Depression has been described to me as the weight of existence bearing down on your brain, and I’d tend to agree. Depression feels heavy, like an anchor attached to your brain is pushing you further and further down into the dirt. The characters in Bojack Horseman bear the weight of existence in so many ways – aware of their privilege among their fellow citizens and aware that this extends also to the privilege of self-awareness as a species, as our mental traumas so often lead back to the knowledge of our mortality and ephemeral nature.
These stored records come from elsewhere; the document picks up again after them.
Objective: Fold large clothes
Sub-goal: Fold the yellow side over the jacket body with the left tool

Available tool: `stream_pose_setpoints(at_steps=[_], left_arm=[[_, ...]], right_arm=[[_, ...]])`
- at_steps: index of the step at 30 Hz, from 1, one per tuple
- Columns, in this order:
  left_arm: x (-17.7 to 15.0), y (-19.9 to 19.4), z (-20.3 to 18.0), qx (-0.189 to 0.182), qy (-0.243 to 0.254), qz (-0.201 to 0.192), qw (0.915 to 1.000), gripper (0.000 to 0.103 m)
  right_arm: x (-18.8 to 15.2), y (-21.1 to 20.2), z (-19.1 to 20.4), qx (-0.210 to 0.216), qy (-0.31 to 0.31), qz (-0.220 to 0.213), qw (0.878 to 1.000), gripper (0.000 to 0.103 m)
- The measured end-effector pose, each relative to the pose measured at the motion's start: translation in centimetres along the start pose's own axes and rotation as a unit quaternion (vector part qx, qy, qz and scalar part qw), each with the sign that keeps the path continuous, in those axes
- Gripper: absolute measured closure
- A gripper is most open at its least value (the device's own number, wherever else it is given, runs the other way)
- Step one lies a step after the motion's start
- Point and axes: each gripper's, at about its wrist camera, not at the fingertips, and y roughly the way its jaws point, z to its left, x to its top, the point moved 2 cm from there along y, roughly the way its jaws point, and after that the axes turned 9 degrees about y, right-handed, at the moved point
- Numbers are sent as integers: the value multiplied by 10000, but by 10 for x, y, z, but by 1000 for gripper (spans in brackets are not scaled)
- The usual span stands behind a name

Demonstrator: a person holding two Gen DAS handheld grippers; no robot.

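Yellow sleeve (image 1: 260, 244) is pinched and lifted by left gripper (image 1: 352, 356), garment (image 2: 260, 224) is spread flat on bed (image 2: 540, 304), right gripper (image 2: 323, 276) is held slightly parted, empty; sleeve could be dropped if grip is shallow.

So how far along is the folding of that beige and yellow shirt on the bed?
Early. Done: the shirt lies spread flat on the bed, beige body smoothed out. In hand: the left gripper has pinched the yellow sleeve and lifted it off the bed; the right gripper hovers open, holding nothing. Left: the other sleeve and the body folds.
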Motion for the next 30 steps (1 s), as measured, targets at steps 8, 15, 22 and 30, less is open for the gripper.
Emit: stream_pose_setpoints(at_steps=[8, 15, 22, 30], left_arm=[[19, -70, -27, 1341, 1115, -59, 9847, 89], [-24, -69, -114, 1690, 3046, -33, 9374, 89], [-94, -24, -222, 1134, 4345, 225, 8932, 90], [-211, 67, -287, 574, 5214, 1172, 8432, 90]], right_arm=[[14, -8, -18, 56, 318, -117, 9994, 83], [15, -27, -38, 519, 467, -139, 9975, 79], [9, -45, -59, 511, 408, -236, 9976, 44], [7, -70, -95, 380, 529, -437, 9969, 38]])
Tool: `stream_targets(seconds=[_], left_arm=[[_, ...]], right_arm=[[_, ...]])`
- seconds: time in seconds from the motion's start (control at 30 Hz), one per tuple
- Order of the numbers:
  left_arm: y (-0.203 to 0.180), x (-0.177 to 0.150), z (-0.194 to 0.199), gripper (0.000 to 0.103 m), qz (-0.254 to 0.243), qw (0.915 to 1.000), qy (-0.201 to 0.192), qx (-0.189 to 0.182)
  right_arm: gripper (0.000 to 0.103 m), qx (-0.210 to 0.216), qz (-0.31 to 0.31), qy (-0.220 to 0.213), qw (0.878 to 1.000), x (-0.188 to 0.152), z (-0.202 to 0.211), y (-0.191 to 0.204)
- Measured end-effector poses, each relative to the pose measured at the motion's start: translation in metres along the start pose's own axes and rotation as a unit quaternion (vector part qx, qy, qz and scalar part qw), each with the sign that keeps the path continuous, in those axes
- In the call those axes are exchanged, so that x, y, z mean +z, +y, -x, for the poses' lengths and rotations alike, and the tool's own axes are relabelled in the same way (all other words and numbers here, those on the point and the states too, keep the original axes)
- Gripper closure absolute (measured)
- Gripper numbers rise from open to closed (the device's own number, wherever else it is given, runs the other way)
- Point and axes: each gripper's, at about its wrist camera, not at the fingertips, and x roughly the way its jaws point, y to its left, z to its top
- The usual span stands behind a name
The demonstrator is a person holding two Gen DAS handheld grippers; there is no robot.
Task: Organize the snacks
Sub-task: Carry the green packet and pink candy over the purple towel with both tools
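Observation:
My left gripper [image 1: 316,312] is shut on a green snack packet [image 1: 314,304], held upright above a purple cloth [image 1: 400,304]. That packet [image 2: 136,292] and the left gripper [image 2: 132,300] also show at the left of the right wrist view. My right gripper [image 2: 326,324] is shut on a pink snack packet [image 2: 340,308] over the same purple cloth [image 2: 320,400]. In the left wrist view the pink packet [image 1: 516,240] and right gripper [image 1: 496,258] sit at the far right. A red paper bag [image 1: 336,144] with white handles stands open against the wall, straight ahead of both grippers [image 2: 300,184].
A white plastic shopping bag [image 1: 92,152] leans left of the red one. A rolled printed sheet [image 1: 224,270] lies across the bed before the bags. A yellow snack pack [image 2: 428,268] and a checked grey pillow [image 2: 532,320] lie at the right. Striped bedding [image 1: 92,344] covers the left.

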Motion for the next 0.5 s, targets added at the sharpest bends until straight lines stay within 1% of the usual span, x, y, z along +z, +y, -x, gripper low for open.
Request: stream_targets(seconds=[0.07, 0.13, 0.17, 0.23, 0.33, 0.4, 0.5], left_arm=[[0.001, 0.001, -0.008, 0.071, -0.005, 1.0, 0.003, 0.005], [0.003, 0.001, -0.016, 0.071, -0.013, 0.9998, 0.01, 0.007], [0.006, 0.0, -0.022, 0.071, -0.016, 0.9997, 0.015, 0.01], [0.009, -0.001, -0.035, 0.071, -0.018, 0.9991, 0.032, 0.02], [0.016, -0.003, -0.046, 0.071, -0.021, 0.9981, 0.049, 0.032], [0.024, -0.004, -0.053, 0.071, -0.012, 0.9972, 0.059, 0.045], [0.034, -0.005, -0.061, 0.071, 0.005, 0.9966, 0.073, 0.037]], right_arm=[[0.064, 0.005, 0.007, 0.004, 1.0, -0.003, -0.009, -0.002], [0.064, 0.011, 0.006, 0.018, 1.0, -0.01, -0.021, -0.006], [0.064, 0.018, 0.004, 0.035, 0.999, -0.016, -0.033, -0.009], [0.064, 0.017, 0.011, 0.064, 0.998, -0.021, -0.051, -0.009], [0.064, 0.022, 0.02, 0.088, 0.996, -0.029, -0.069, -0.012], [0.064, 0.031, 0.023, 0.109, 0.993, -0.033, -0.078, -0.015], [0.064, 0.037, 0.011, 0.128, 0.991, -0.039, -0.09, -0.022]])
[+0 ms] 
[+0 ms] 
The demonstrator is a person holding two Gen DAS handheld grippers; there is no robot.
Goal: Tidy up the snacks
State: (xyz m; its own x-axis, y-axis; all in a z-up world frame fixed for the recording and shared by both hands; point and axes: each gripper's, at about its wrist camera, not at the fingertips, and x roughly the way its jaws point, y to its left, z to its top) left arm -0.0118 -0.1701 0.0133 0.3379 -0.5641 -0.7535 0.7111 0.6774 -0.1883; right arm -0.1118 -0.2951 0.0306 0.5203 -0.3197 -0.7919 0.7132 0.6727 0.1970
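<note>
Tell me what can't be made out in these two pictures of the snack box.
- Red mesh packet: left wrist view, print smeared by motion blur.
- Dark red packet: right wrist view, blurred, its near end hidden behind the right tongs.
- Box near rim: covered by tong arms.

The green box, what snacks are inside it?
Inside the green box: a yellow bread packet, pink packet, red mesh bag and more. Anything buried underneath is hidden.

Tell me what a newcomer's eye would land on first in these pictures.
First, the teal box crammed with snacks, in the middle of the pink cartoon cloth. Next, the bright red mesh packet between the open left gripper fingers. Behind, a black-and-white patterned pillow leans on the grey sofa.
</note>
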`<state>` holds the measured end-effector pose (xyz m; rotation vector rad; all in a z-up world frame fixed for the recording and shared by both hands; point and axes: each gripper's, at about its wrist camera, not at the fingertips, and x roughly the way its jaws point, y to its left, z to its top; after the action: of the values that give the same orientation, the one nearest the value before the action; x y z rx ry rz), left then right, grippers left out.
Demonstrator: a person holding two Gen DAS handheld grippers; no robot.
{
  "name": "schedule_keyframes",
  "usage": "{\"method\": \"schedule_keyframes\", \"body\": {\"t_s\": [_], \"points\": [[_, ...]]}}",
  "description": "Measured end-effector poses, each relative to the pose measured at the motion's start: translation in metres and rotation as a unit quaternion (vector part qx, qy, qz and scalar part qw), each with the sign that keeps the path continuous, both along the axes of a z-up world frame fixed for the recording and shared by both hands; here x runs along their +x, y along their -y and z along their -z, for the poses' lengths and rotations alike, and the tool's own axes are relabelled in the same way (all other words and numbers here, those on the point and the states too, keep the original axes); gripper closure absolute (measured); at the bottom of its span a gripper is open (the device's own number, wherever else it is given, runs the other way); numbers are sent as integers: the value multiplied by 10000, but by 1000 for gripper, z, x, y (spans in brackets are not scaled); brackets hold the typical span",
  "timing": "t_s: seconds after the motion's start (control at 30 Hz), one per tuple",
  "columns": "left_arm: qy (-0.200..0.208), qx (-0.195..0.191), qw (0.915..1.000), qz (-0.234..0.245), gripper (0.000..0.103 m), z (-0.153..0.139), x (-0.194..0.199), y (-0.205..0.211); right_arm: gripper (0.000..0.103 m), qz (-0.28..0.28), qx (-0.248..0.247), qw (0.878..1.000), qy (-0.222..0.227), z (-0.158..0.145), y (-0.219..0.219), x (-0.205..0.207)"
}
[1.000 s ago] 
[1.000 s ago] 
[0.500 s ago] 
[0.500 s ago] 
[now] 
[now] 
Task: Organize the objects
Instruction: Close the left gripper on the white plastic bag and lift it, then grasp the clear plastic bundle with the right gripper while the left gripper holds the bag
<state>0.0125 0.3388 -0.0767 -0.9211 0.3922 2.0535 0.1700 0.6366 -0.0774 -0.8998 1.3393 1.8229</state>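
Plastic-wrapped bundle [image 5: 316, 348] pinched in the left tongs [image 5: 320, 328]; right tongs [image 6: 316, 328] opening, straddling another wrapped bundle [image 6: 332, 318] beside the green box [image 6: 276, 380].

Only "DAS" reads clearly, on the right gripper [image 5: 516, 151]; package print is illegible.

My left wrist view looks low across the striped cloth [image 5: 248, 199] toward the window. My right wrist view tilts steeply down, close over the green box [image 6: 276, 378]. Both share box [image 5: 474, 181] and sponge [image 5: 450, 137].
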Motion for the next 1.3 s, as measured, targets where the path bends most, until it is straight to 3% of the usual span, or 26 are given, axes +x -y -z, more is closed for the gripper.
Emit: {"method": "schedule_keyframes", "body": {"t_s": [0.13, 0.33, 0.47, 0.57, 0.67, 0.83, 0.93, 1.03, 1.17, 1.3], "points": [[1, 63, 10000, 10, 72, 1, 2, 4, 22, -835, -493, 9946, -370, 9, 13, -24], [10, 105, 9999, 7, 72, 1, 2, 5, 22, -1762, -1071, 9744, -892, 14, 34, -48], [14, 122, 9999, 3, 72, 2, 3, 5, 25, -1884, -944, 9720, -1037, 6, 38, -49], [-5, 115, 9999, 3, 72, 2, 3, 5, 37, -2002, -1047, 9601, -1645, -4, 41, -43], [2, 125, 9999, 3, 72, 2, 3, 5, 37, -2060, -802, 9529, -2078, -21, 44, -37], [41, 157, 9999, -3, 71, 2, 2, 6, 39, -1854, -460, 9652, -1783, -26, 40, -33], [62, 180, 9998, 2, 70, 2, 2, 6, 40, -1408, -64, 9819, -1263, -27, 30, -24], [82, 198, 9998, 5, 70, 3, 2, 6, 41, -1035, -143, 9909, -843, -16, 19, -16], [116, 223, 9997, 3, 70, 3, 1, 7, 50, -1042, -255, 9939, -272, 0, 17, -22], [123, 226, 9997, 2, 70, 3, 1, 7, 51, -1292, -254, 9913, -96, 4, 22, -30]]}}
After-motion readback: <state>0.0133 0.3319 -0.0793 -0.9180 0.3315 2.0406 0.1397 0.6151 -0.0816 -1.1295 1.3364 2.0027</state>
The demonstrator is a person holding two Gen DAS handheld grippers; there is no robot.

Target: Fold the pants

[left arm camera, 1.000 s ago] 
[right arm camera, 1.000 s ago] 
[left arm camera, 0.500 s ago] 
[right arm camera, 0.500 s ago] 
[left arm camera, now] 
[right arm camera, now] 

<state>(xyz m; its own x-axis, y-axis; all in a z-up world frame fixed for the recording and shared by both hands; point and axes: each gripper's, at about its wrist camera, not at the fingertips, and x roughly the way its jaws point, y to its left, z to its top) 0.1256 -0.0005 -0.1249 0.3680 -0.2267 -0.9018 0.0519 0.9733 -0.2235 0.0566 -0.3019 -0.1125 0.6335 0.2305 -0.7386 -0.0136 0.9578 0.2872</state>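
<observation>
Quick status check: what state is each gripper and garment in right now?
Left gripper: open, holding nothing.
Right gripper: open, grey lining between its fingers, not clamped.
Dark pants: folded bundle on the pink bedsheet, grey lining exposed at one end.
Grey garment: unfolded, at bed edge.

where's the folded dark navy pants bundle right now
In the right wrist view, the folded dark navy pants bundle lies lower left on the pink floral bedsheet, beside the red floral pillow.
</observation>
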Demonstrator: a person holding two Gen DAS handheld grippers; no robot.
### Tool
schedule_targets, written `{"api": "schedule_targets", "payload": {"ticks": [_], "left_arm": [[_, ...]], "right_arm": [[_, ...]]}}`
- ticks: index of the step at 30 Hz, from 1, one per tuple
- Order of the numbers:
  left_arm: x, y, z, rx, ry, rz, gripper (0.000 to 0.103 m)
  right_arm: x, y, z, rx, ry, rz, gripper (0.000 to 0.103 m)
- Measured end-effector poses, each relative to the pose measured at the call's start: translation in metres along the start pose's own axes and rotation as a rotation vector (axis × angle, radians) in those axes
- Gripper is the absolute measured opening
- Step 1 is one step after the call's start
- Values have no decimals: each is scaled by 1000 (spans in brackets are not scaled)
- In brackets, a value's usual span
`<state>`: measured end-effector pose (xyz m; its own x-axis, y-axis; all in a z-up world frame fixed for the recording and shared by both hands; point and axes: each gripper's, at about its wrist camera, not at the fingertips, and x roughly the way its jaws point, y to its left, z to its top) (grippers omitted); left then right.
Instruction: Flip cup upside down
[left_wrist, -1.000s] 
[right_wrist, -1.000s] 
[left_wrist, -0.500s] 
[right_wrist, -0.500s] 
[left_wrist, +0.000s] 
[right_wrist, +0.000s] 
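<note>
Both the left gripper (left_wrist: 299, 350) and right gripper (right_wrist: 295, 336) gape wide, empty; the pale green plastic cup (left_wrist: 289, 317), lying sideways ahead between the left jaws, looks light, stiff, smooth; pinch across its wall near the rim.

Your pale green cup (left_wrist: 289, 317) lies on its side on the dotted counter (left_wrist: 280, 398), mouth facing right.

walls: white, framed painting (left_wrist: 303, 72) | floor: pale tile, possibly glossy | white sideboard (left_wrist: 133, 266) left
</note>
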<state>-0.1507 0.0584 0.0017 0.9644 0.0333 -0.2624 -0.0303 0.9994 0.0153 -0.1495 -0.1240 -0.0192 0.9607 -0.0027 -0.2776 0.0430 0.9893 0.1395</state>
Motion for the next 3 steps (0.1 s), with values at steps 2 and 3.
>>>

Depression is a damn difficult thing to shake, and one that, looking back, colours experiences in interesting, sometimes sad, sometimes desperately funny ways. Having been there, I found it alternatively comforting and devastating to see this reflected in Bojack Horseman, a show deeply attuned to the way time and history manipulate our emotional well-being. Bojack Horseman, one of the most fearlessly ambitious and emotionally honest shows on television, continues to be a must-see.